No Quénia, pequenos agricultores denunciam o abandono dos produtores locais em prol de um modelo de cultivo intensivo que beneficia multinacionais agroalimentares.

A introdução de organismos geneticamente modificados (OGM) no país, autorizada pelo governo, desencadeou uma reação de resistência entre as comunidades agrícolas, que temem pela segurança alimentar e pela preservação de práticas tradicionais.

Nas regiões rurais, como Karura, localizada ao norte de Nairobi, líderes comunitários promovem encontros para alertar os pequenos agricultores sobre os impactos dos OGM. Com o recente patenteamento de sementes por empresas estrangeiras, os agricultores enfrentam o risco de perder a autonomia sobre suas colheitas e de depender de métodos agrícolas controlados por grandes corporações.

Em reuniões improvisadas, com paredes de metal e chão de terra batida, grupos de agricultores discutem estratégias para resistir àquilo que consideram uma ameaça iminente. Para muitos, a chegada dos OGM representa a perda de sementes tradicionais, aprendizados passados de geração em geração, e uma mudança forçada para uma agricultura intensiva e dependente de agroquímicos nocivos.

Impactos dos OGM na Agricultura Tradicional e na Sustentabilidade Local

Uma característica fundamental dos OGM é a sua resistência aos agroquímicos, como o glifosato, permitindo que a pulverização elimine todas as plantas concorrentes e favoreça a monocultura. Esse modelo, porém, ignora as particularidades locais. Denis Wangila, um representante comunitário, ressalta a proximidade entre as fontes de água e as moradias: “A água do poço está aqui, a casa de banho está ali, tudo partilha o mesmo solo.” Ele argumenta que a introdução indiscriminada de químicos coloca em risco a sustentabilidade dos recursos naturais locais.

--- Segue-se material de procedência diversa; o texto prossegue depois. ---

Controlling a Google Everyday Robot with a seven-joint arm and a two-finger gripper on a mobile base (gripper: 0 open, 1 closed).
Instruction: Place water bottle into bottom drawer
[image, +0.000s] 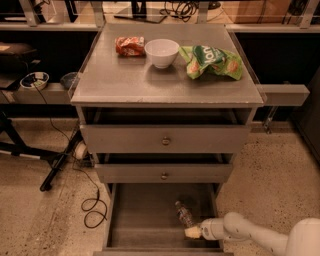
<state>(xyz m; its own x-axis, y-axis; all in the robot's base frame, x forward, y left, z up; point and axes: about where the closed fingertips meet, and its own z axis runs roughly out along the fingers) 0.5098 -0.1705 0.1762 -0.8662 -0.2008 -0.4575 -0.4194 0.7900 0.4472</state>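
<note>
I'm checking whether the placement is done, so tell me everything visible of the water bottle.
The water bottle is small and clear, plastic by its look. It lies on its side on the grey floor of the open bottom drawer, right of centre, slanted from back-left to front-right. The gripper is inside the drawer at its front end; whether they touch cannot be told.
</note>
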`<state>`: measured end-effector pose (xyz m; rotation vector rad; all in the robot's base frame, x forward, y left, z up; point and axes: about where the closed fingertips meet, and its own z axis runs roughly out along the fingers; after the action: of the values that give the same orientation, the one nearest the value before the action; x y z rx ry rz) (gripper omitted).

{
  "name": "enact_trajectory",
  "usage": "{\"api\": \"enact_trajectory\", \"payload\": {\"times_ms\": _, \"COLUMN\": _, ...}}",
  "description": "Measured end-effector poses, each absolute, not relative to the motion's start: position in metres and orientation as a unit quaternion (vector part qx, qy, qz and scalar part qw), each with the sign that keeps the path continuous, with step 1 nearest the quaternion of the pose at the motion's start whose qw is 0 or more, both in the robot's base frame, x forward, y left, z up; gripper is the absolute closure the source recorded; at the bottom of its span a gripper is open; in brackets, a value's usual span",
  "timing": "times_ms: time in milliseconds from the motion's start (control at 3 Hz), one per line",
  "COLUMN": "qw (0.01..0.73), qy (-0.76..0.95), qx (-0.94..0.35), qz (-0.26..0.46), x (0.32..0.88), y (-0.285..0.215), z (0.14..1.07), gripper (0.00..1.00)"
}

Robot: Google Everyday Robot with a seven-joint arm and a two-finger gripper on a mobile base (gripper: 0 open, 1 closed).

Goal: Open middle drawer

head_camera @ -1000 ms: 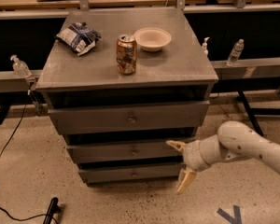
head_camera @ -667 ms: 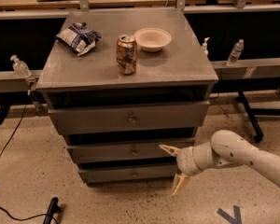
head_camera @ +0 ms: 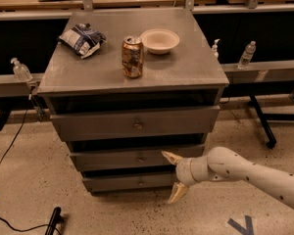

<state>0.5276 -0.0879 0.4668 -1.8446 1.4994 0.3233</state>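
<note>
Currently, the gripper (head_camera: 174, 175) is being held with fingers spread wide, low before the metal cabinet (head_camera: 186, 70). The middle drawer (head_camera: 108, 159) is being faced, its knob just left. The soda can (head_camera: 132, 58) print cannot be read.

The arm (head_camera: 264, 174) behind the end effector (head_camera: 169, 177), beside the middle drawer (head_camera: 112, 159), is cropped right.

No writing can be read on the can (head_camera: 132, 58) or bag (head_camera: 82, 39); the claw (head_camera: 174, 175) hangs just before the middle drawer (head_camera: 118, 159).
</note>
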Motion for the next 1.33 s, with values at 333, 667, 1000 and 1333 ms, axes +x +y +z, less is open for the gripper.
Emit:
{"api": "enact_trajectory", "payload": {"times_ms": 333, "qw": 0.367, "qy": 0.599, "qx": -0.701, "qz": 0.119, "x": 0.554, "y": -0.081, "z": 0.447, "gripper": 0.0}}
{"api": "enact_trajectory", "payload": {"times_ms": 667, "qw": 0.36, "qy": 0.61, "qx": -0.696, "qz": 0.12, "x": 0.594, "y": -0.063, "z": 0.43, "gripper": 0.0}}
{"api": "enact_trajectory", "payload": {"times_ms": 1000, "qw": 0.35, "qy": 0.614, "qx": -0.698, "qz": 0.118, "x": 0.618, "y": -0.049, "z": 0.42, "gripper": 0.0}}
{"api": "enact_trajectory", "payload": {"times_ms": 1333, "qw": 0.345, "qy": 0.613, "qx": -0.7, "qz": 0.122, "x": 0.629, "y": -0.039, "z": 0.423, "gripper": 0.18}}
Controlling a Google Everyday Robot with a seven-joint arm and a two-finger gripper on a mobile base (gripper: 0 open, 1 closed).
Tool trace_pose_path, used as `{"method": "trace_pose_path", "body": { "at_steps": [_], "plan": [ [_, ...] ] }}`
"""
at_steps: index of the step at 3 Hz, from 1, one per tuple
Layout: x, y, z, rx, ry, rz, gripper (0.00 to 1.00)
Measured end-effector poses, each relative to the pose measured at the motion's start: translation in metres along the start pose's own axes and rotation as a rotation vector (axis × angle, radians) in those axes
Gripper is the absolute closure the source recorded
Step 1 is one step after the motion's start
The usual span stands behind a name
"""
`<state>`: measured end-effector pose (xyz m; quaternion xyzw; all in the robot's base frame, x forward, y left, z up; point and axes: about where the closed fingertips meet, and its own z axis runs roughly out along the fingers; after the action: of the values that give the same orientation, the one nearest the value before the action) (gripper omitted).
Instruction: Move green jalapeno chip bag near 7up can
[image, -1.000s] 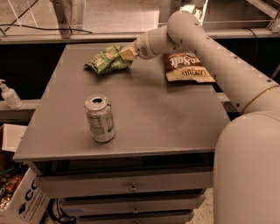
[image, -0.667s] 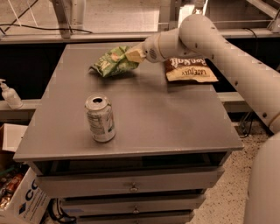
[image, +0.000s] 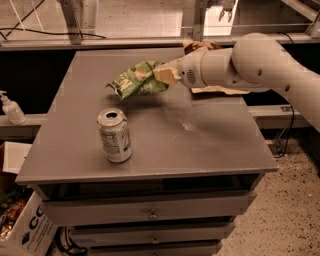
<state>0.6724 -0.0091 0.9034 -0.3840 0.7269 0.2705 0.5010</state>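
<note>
- The green jalapeno chip bag (image: 134, 81) hangs over the rear-middle of the table (image: 210, 140). It looks lifted clear of the surface, though the angle makes it hard to be sure its lower edge is free.
- The gripper (image: 163, 75) has its fingers pinched closed on the bag's right end, so the crinkled body trails off to the left, toward the camera side where the target stands.
- The 7up can (image: 114, 136) stands upright near the front-left of the table, well apart from the bag, with bare tabletop between the two.
- The step in hand appears to be the carry. It calls for a steady sweep forward and slightly left, with the bag kept high enough that its drooping end does not drag.
- The set-down should fall just beside the can rather than against it (an upright can probably tips easily if brushed by the bag or the fingers).
- The fingers should part only once the bag rests on the table, and the arm (image: 260, 60) should pull back away from the can.
- The brown chip bag (image: 201, 46), partly hidden behind the arm, lies at the rear and plays no part.
</note>
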Motion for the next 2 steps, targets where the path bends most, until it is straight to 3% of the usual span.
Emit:
{"method": "trace_pose_path", "body": {
  "at_steps": [2],
  "plan": [
    [0.013, 0.066, -0.036, 0.008, -0.04, 0.061, 1.0]
  ]
}}
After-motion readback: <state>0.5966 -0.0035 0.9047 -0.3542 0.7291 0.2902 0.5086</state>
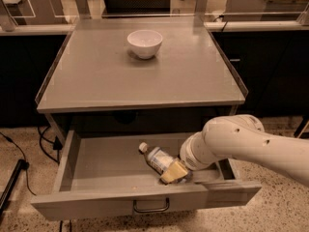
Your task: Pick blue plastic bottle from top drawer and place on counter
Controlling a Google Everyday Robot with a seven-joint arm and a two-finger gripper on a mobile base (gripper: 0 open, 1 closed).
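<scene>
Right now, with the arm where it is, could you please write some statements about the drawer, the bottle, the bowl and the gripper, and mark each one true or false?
1. The top drawer is pulled open. True.
2. A white bowl sits on the counter. True.
3. The blue plastic bottle stands upright on the counter. False: it lies on its side inside the drawer.
4. The gripper hovers over the bowl. False: it is down in the drawer, at the bottle's base end.
</scene>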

Para enfrentar esse avanço das multinacionais, os moradores têm formado comitês comunitários em diversas localidades, fortalecendo a resistência contra a adoção dos OGM. Entre essas organizações, destaca-se a Liga dos Camponeses do Quénia (KPL), que obteve vitórias temporárias na Justiça ao manter a proibição dos OGM até uma decisão final. Ainda assim, a ameaça persiste, e os agricultores continuam mobilizados.

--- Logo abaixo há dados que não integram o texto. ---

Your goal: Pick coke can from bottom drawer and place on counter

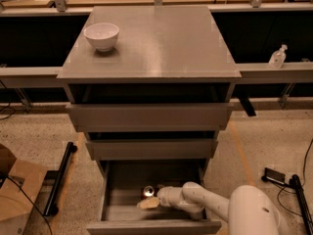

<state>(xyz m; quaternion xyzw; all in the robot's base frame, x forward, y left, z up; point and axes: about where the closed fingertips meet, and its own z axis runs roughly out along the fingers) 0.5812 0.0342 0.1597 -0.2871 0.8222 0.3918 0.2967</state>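
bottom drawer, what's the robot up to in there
The robot's arm reaches into the open bottom drawer from the right. Its gripper sits low inside, just in front of the coke can, which stands upright on the drawer floor. Whether it touches the can is not clear. The can has not yet been lifted out. Up on the counter sits a white bowl.

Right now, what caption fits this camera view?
Robot gripper inside the open bottom drawer, next to the coke can; white bowl sits on the counter.
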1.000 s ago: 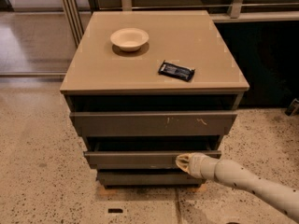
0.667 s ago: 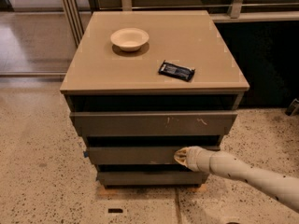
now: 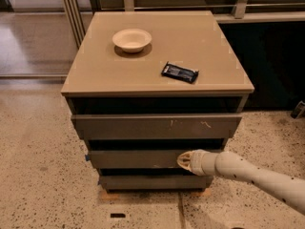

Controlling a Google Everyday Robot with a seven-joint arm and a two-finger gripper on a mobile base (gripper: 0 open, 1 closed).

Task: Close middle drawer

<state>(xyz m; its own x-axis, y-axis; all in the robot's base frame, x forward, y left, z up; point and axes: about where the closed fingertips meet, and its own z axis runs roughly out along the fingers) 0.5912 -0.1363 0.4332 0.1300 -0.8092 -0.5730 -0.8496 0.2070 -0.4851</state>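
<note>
- The middle drawer [image 3: 136, 159] is found between the scratched top drawer [image 3: 157, 126] and the narrow bottom drawer [image 3: 152, 181] of the cabinet [image 3: 95, 75]; a dark gap is seen above its front, and it is judged to be not yet fully closed
- The gripper [image 3: 187, 160] is placed against the right part of this front, with the arm [image 3: 257, 175] reaching in from the lower right; this placing is judged to serve for pushing the drawer inward
- Nothing is seen to be grasped; whether the gripper is released or clenched cannot be told
- A bowl [image 3: 132, 39] and a black packet [image 3: 179, 72] are seen on the cabinet top, well apart from the contact
</note>
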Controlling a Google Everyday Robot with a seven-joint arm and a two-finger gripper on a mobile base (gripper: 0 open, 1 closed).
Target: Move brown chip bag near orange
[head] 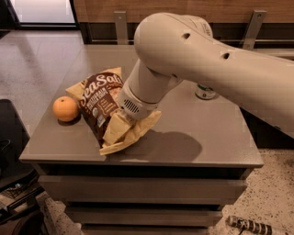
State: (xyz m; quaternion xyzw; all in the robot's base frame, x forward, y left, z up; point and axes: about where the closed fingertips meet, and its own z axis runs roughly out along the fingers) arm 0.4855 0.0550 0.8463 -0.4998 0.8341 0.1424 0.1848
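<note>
- Brown chip bag (98, 103): crinkled film with a slight sheen; dark brown centre panel and pale yellow, creased edges.
- Orange (65, 109): smooth skin, soft gloss.
- Table (197, 137): grey-brown top, smooth, satin and faintly reflective; the stacked edges below are matt.
- Arm (197, 55): cream plastic shell, smooth, low sheen; slotted grille at the wrist.
- Pincer (122, 125): at the bag's right side, under the wrist, mostly covered by the arm; finish cannot be told.
- Can (205, 92): bright metal base, glossy.
- Wall panel (220, 8): wood, warm brown, matt.
- Brackets (121, 25): grey metal, dull.
- Floor (275, 193): speckled and stone-like.
</note>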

Mobilização Jurídica e Reivindicações por Direitos Fundamentais

Recentemente, o Tribunal de Recurso manteve a proibição temporária dos OGM, apontando a falta de consulta pública adequada pelo governo, um direito garantido pela Constituição do Quénia. Susan Otawi, representante do Coletivo de Mulheres da Liga Camponesa Queniana, enfatiza: “A Constituição apoia-nos; temos o direito de sermos ouvidos.”

Simultaneamente, uma campanha de recolha de assinaturas contra os OGM vem ganhando força. Em City Park, outro centro de resistência em Nairobi, ativistas e agricultores reúnem-se para recolher assinaturas, reiterando que o governo tomou sua decisão sem garantir a segurança dos OGM para as comunidades locais. "Isso é inaceitável", afirma um dos porta-vozes da campanha.

A KPL mantém uma estratégia de oposição com base na Declaração das Nações Unidas sobre os Direitos dos Camponeses e no artigo 10 da Constituição queniana, que assegura o direito à consulta pública. Esse respaldo jurídico tem sido crucial na luta contra um governo que, segundo os líderes camponeses, alinha-se mais com os interesses das multinacionais do que com as necessidades dos seus cidadãos.

A Batalha pela Soberania Alimentar e a Preservação das Práticas Agroecológicas

Para muitos agricultores quenianos, a luta contra os OGM é também uma luta pela soberania alimentar e pelo direito de decidir o tipo de cultivo que melhor se adapta às suas terras. Com uma rica tradição de práticas agroecológicas e cultivo de sementes nativas, os camponeses temem que os OGM destruam o equilíbrio ecológico local e tornem as comunidades dependentes de sementes patenteadas e produtos químicos, beneficiando apenas corporações estrangeiras.

"A fome não se resolve com os OGM, mas com políticas que combatam a pobreza", insistem os membros da KPL, contrapondo-se ao discurso governamental que defende os OGM como solução para a crise alimentar. Para esses agricultores, as sementes transgénicas das multinacionais não trarão melhorias para os solos do Quénia, contrariando as promessas das autoridades.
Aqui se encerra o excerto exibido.